▶ **Task brief**
Your response should be a copy of each line in the listing below that includes the word "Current".

"""

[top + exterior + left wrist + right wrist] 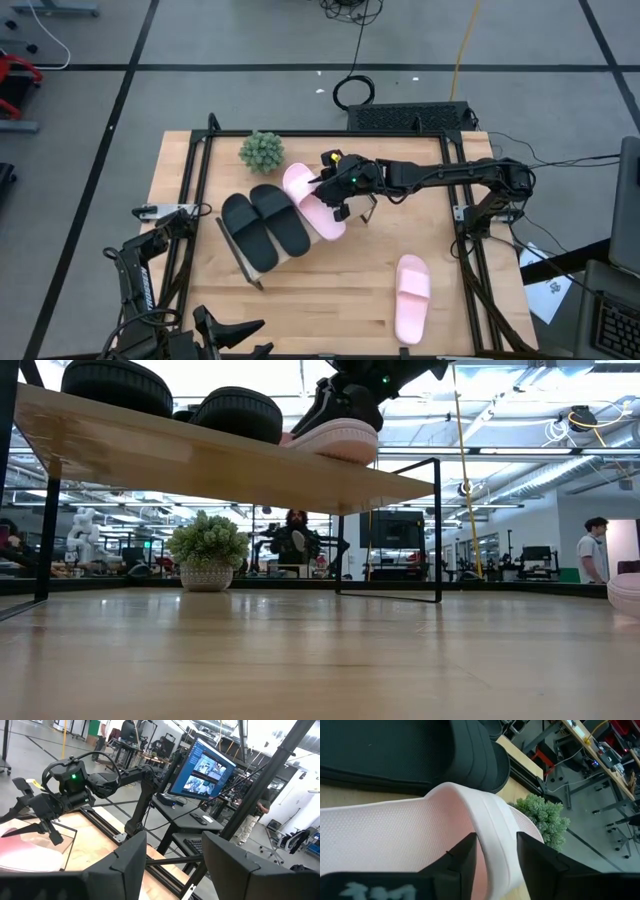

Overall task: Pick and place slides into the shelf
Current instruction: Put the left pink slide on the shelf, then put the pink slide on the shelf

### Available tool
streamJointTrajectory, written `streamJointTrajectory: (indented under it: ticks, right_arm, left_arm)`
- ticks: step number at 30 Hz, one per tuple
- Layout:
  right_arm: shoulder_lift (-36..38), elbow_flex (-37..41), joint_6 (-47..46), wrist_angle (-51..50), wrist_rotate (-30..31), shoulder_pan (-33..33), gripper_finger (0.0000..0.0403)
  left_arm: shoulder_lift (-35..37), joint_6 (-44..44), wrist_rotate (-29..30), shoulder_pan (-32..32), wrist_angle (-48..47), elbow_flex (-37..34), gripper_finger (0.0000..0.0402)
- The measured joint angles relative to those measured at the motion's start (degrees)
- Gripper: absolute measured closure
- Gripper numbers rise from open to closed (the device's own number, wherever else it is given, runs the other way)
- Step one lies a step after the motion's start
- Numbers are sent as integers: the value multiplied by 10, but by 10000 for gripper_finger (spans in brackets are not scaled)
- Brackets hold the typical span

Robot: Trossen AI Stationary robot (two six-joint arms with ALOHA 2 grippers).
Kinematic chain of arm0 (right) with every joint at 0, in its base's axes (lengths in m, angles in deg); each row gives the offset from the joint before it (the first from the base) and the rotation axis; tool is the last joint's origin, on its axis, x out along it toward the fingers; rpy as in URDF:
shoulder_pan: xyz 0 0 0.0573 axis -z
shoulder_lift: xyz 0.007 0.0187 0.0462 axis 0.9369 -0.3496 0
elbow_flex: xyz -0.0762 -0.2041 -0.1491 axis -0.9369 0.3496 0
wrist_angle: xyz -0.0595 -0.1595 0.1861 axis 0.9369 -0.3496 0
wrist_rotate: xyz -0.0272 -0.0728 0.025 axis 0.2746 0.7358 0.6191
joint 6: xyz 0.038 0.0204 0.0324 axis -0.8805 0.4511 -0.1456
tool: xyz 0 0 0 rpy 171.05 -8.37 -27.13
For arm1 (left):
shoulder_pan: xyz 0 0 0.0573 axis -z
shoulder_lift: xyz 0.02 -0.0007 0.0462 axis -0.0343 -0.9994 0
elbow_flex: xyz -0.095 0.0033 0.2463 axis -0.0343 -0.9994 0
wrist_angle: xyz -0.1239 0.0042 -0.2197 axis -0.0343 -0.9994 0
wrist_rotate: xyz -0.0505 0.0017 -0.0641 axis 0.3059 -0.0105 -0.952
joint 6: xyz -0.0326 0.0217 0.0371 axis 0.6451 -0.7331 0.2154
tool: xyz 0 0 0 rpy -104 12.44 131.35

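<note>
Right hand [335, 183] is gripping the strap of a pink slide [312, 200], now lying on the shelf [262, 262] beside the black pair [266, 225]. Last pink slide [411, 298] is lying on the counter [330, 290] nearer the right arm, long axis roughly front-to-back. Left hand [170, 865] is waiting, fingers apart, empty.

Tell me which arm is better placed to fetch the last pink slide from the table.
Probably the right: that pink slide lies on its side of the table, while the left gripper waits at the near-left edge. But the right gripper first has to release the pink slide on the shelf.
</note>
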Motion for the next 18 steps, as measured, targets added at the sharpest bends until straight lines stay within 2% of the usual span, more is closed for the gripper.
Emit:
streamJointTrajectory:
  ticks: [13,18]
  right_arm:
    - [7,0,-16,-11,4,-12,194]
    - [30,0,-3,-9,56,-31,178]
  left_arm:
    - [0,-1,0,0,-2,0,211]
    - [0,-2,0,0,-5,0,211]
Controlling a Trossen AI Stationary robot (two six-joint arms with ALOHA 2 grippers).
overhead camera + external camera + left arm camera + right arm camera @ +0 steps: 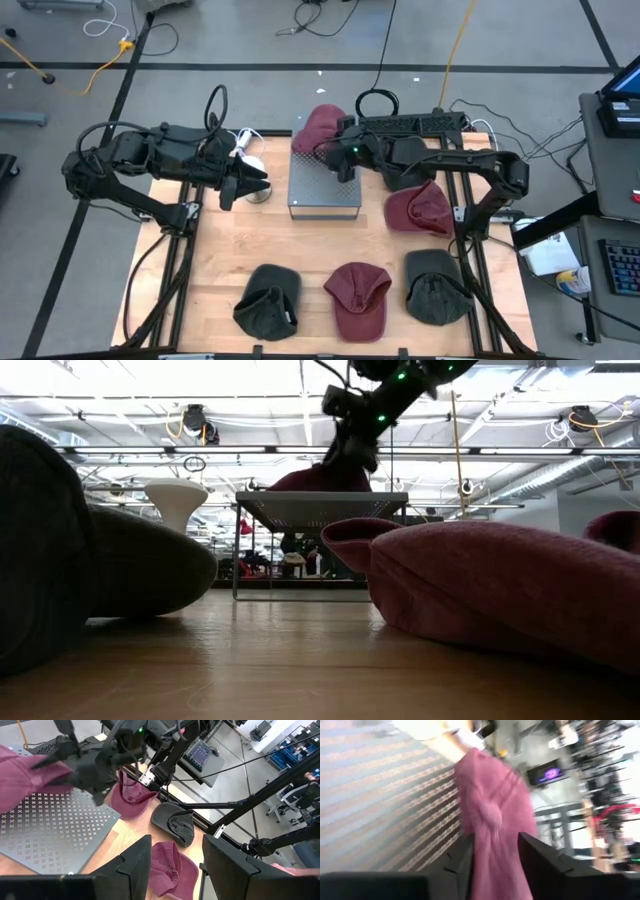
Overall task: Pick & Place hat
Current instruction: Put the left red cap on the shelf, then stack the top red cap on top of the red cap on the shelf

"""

▶ **The answer**
Current instruction: Put the left pink slide on the shelf, then put the pink slide on the shelf
Current instruction: Put the left red cap on the shelf, then stack the top red cap on top of the red cap on the shelf

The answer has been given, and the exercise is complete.